Responsible Gun Ownership
Responsible gun ownership is an ideal every gun owner should take seriously. Even the National Rifle Association supports this idea. Legislators have attempted to enable reasonable laws concerning the proper storage of firearms. Every sporting goods store including COSTCO, Big Five, Fred Meyer have gun locks and secure storage items on sale. In the past local law enforcement have provided gun locks for free. Firearm owners must take measures to prevent their weapon from being accessed by the curious, untrained or criminal element. We continue to see heart breaking stories of children shooting each other, accidental shootings and firearms entering the black market for use by individuals who are banned from possessing firearms.

Use/Enforce existing gun regulations
Major firearms regulations were enacted at the federal level in 1934 and 1968 with minor revisions along the way. Individual states, and other jurisdictions have enacted more restrictions to gun ownership. For Washington State laws you may refer to the Revised Code of Washington Title 9.41 which lays out ownership requirements and restrictions related to purchasing and owning a firearm as well as definitions of dangerous weapons. We continue to see a lack of reporting and maintaining the federal database of individuals with a criminal record or mental history that precludes them from legally obtaining or being in possession of a firearm. This lack of an up-to-date and accurate database needs to change.

Red Flag Laws
You may have heard of the red flag legislation that allows for the impoundment / seizure of firearms from individuals who have shown they may be violent to their self or others. Family, friends or associates may file to have a judge has deemed the danger exists as our state has enacted. We hear that there is no funding available to implement these programs. This needs to change. The safety of everyone is involved. Because every part of our country has different norms and expectations we should not be deterred if a national law is not enacted. We may need to come together locally to support rational and sensible weapons laws.

Behavior Intervention
Campus officials, under recommendations from the Department of Education, were encouraged and then mandated to develop a coordinated approach to identify individuals with behavioral characteristics who may pose a threat to the learning community. Trained campus staff from law enforcement, counseling, residential life, human resources developed a review model to evaluate possible behavior of campus individuals and regular visitors that might turn violent. Members of the campus community (law enforcement, residential life, instructors, student life, human resources, etc.) were provided with a way to confidentially report their concerns to the intervention team. Intervention techniques were then discussed in addressing the possible threat, and appropriate action was taken where it was deemed prudent. This action was taken to help the individual cope with any issues and hopeful assist them through completion of their academic career.

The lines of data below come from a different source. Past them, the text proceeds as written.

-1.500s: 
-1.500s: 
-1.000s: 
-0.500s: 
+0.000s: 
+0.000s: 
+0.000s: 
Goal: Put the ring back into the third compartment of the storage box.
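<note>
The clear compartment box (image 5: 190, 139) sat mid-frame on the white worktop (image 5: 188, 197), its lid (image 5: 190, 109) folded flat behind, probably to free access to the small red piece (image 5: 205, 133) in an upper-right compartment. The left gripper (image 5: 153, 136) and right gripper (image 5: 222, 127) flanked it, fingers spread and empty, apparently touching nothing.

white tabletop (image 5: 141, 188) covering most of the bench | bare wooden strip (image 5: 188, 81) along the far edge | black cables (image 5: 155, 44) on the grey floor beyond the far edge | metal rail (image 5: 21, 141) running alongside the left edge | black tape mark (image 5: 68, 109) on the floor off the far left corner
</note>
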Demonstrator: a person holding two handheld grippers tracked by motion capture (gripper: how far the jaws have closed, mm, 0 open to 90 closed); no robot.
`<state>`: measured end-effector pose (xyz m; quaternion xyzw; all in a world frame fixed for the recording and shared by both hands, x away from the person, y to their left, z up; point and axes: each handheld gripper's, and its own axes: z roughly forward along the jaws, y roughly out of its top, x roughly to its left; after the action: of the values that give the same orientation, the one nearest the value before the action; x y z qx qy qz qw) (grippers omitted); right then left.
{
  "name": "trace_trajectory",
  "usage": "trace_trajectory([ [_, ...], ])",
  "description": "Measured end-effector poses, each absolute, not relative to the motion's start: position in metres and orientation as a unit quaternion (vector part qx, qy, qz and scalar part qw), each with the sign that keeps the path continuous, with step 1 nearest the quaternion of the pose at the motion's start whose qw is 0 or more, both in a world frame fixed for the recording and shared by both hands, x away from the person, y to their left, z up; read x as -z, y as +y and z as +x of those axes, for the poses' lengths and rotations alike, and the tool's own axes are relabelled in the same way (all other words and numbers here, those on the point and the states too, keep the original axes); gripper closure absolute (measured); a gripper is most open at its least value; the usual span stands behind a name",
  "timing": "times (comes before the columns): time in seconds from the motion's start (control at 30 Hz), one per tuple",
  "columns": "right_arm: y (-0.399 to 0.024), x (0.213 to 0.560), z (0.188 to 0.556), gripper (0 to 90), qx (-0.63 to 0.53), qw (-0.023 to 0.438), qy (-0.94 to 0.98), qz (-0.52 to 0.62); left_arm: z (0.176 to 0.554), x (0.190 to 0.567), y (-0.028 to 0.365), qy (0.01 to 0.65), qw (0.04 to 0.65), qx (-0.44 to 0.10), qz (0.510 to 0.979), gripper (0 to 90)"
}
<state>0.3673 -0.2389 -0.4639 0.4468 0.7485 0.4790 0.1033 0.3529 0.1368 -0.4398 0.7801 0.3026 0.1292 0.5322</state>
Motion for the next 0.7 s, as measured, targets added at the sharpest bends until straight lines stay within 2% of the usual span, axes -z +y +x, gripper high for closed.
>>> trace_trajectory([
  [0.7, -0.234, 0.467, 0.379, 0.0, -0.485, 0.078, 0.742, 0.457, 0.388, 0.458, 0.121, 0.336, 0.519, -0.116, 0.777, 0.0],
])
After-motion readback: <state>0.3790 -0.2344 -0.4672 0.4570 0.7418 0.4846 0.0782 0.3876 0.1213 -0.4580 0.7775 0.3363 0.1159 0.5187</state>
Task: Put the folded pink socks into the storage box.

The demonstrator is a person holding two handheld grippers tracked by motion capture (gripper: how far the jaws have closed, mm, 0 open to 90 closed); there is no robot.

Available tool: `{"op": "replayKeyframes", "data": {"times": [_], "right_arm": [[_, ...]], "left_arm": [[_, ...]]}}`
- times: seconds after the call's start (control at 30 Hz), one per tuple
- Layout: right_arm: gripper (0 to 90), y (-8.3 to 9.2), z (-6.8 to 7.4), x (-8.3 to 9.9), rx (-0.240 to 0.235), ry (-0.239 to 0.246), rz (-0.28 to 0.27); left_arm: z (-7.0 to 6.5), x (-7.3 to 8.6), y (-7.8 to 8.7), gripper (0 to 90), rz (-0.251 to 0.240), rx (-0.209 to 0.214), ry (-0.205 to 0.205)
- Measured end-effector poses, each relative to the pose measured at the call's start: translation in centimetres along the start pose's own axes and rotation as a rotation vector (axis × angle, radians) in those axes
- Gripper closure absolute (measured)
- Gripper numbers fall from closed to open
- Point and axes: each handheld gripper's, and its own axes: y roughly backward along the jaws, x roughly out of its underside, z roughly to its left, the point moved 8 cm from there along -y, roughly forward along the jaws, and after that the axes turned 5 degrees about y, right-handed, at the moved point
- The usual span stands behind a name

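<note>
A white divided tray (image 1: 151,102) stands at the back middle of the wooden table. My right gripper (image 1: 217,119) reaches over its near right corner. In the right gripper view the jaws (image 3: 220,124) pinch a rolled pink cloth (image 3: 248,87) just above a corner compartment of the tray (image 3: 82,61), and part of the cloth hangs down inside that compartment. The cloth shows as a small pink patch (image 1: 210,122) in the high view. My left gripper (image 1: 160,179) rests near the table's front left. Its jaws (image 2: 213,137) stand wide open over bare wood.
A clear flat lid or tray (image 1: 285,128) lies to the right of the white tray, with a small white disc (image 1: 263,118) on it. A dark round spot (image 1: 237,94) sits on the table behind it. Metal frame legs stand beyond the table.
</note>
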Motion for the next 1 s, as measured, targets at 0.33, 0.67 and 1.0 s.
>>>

Even today there are programs such as “RADAR” being adopted by local law enforcement agencies like the Shoreline Police Department to address potentially violent individuals and mitigate the possibility of violent acts being completed.

Unfortunately, these successful programs are not common across our society or nation

Training on proper response to shootings and acts of terror
There has been much research into workplace and educational institution shootings. I was involved in a national review coordinated by the Secret Service reviewing these incidents prior to the Columbine Shooting in Colorado. Other federal agencies have done reviews and made suggestions to improve the higher education and local school community response and mitigation plans related to threat assessment and behavior intervention to address this issue.

Law enforcement officers and emergency planners at university and colleges were informed/trained in the Department of Homeland Security program of “Run, Hide, Fight” to respond to a violent situation. Many schools and colleges provide this training as well as some businesses. Everyone should be informed/trained in these techniques to be able to be safer in our violent society. Your local police or an internet search should be able to provide the basic ideas of “Run, Hide, Fight.”